The controller or CFO of your company will prepare a cash flow statement that tracks the sources (where cash came from) and uses (where cash went) on the cash flow statement. It is broken up in to three sections:

Operating activities: revenue, cost of goods sold and operating expenses with changes in receivables, and accounts payable

Investing activities: changes in fixed assets, interest expenses, and dividends or owners withdrawals

Financing activities: changes in short term or long term debt, paid in capital or common stock

The best way to avoid confusion between cash flow and profit is to think like business owners instead of accountants.

A business owner thinks in cash flow terms not profit terms. They look at revenue when it’s collected and they look at expenses when they have to write the checks. If they run out of money, they borrow from a bank or put the money in themselves.

So, back to our client example: This business collected $50 million from sales (source of cash) but they had to pay for labor and materials for the inventory they sold and operating expenses of $46 million (use of cash). So cash flow from operating activities was $4 million. (50-46=4)

They bought $1 million of fixed assets and used cash to pay down debt and made owners distributions of $1 million each (investing and financing activities). So, cash increased $1 million due to the total of all those activities. (4-1-1-1=1)

The goal of the cash flow statement is to summarize where the business got its cash and what it did with the money. In our example, the cash came from sales and the cash was used to pay cost of goods sold (materials and labor), buy fixed assets and pay down debt.
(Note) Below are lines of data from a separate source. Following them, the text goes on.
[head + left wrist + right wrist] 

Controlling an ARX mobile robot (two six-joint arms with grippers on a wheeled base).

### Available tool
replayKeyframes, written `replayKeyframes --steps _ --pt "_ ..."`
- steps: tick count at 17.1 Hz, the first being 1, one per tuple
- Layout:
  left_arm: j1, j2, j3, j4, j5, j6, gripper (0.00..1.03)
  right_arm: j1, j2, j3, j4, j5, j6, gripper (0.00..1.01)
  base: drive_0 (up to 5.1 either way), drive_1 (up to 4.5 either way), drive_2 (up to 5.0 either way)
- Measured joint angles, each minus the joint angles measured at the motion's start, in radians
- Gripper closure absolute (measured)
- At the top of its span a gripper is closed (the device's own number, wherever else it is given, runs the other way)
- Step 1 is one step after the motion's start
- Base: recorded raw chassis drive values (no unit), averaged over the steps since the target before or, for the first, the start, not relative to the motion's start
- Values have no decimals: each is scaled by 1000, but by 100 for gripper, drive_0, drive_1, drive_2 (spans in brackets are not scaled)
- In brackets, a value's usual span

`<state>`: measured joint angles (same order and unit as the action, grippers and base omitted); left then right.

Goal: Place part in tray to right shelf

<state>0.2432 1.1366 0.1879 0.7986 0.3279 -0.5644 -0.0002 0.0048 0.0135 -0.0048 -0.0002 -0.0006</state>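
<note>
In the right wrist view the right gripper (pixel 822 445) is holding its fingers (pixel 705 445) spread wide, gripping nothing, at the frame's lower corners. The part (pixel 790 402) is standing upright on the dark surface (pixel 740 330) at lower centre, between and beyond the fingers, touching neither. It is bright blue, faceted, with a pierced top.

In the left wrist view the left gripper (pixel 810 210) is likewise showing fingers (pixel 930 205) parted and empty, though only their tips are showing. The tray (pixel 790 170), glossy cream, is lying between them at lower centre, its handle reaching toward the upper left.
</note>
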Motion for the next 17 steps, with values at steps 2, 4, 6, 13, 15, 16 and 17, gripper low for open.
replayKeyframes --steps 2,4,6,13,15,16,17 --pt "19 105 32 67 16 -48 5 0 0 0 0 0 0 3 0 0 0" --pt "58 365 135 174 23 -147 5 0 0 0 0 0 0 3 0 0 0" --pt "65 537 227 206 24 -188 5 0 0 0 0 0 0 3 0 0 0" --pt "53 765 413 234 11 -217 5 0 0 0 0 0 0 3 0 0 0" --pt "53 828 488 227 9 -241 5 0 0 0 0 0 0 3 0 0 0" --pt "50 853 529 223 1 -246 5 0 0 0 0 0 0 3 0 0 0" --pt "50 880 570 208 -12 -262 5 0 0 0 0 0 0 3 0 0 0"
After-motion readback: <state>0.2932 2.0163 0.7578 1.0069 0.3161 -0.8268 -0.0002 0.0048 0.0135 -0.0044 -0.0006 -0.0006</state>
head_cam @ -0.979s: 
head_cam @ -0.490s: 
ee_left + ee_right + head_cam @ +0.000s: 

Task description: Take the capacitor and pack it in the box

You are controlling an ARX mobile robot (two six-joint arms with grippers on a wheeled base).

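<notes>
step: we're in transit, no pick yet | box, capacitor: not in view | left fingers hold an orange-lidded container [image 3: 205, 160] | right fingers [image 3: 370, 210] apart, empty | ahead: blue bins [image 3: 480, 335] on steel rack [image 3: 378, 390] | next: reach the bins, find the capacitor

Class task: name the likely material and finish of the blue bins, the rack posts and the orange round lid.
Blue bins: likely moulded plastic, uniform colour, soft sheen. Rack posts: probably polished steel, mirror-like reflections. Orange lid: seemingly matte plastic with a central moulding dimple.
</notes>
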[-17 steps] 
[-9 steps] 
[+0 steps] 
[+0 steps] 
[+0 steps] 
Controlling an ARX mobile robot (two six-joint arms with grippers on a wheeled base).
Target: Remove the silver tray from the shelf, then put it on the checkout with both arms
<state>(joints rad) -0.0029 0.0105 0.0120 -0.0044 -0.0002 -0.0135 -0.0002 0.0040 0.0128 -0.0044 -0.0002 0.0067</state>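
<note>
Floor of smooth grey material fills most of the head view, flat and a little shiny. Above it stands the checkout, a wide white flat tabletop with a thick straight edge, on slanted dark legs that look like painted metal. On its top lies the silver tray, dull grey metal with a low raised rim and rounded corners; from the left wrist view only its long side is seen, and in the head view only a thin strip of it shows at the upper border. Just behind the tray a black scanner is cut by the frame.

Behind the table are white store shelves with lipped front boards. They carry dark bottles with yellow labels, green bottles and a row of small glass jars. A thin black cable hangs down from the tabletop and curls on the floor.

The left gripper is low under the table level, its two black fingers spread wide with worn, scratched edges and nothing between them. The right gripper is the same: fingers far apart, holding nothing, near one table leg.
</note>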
To get a complete financial picture of the business, a business owner should read all of the financial statements. The balance sheet tells you about your overall financial condition, the profit and loss statement tells you whether you made a profit or not and the cash flow statement shows whether cash flow was positive or negative. A business owner should look at all these reports to get an accurate picture of how the business is doing.